Differences in cardiac microcirculatory wave patterns between the proximal left mainstem and proximal right coronary artery

Despite having almost identical origins and similar perfusion pressures, the flow-velocity waveforms in the left and right coronary arteries are strikingly different. We hypothesized that pressure differences originating from the distal (microcirculatory) bed would account for the differences in the flow-velocity waveform. We used wave intensity analysis to separate and quantify proximal- and distal-originating pressures to study the differences in velocity waveforms. In 20 subjects with unobstructed coronary arteries, sensor-tipped intra-arterial wires were used to measure simultaneous pressure and Doppler velocity in the proximal left main stem (LMS) and proximal right coronary artery (RCA). Proximal- and distal-originating waves were separated using wave intensity analysis, and differences in waves were examined in relation to structural and anatomic differences between the two arteries.

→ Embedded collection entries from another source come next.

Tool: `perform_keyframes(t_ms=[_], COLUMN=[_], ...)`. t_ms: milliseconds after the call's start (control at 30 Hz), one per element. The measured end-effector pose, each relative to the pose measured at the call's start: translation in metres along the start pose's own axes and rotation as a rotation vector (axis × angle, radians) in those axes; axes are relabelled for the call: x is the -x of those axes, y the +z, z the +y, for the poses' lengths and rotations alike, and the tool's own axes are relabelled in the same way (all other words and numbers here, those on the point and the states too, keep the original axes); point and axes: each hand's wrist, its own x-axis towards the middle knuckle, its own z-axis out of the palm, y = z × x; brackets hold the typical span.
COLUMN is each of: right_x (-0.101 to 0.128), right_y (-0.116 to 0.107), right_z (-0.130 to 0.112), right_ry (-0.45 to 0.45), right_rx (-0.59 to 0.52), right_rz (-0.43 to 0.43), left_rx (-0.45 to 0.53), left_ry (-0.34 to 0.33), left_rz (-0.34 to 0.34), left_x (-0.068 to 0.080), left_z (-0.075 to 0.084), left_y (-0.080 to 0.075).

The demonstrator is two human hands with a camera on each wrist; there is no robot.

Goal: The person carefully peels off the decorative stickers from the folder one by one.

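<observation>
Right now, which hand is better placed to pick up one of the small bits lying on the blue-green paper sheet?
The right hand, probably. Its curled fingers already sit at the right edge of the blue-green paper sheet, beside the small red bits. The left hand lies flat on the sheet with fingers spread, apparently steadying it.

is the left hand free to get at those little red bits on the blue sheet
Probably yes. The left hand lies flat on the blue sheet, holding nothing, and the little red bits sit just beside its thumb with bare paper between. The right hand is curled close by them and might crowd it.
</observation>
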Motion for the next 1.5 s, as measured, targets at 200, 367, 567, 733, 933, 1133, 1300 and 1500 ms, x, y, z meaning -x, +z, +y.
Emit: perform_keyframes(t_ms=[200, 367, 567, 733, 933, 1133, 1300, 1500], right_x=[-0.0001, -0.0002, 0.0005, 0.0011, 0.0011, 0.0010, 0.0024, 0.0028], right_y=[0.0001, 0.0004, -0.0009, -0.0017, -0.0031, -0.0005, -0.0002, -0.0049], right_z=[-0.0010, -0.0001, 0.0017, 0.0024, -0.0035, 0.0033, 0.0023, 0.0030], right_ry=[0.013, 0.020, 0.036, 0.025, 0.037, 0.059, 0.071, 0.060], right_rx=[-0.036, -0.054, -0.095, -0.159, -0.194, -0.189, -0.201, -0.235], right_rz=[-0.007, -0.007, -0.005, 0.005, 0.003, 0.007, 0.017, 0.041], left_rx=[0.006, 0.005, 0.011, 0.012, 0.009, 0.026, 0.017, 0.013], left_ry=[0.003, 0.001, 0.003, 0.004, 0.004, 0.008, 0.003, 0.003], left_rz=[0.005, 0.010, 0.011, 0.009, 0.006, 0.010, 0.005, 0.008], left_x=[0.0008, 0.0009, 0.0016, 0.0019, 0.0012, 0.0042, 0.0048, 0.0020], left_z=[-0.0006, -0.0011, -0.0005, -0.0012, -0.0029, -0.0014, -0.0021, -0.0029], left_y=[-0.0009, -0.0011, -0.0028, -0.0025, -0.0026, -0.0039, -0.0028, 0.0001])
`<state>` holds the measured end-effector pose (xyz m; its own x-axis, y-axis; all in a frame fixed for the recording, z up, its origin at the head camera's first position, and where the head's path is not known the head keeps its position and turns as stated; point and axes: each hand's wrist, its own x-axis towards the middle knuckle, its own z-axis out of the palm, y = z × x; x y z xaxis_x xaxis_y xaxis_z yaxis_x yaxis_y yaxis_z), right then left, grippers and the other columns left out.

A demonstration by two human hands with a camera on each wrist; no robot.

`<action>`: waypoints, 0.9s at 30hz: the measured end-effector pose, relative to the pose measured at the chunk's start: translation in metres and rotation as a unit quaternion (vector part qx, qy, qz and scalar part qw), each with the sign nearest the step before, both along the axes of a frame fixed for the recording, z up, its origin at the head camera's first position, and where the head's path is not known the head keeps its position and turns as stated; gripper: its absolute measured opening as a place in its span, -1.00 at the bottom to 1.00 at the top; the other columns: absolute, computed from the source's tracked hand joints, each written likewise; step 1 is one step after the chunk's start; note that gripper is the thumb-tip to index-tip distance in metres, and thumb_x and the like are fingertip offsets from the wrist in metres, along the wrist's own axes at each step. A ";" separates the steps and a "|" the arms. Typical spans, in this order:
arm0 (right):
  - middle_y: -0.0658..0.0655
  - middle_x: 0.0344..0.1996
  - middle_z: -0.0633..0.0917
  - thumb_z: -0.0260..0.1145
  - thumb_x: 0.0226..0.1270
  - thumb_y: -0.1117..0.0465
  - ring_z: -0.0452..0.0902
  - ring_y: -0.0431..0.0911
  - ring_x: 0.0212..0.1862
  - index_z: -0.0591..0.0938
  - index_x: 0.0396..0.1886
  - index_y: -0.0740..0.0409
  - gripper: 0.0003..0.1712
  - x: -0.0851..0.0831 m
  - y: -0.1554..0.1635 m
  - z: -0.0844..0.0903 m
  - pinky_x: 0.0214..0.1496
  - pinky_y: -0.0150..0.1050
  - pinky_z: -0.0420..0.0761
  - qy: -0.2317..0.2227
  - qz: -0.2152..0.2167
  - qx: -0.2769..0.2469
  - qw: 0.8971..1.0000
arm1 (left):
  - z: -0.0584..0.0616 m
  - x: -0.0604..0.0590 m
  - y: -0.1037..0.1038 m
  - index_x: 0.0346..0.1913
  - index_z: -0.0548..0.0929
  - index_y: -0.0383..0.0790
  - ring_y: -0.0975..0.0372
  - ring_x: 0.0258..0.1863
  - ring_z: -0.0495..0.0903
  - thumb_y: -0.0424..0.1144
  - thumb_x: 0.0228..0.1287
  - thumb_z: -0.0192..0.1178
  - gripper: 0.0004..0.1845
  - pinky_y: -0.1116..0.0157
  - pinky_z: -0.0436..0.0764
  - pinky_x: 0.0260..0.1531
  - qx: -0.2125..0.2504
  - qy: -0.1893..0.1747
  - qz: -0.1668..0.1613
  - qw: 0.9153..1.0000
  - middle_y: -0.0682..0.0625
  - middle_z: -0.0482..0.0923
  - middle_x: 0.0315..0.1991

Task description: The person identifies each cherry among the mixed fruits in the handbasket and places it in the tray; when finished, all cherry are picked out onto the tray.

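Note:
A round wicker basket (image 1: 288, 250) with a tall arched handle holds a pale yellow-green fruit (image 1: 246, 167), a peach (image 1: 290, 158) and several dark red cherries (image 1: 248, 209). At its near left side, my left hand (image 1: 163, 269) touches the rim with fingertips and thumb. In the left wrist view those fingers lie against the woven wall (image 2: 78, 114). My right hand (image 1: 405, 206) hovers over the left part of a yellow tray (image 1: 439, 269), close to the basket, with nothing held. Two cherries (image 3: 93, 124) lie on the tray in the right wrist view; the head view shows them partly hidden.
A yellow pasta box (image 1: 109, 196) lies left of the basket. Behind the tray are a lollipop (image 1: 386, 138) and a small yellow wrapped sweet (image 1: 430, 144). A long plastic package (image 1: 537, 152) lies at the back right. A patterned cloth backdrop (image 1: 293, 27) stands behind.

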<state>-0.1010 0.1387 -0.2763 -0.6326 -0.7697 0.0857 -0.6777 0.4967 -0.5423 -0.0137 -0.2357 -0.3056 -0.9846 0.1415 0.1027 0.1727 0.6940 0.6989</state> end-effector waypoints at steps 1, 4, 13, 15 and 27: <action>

Diastolic flow velocity was lower in the RCA than in the LMS (35.1 +/- 21.4 vs. 56.4 +/- 32.5 cm/s, P < 0.002), and, consequently, the diastolic-to-systolic ratio of peak flow velocity in the RCA was significantly less than in the LMS (1.00 +/- 0.32 vs. 1.79 +/- 0.48, P < 0.001). This was due to a lower distal-originating suction wave (8.2 +/- 6.6 x 10(3) vs. 16.0 +/- 12.2 x 10(3) W.m(-2).s(-1), P < 0.01). The suction wave in the LMS correlated positively with left ventricular pressure (r = 0.6, P < 0.01) and in the RCA with estimated right ventricular systolic pressure (r = 0.7, P = 0.05) but not with the respective diameter in these arteries. In contrast to the LMS, where coronary flow velocity was predominantly diastolic, in the proximal RCA coronary flow velocity was similar in systole and diastole. This difference was due to a smaller distal-originating suction wave in the RCA, which can be explained by differences in elastance and pressure generated between right and left ventricles.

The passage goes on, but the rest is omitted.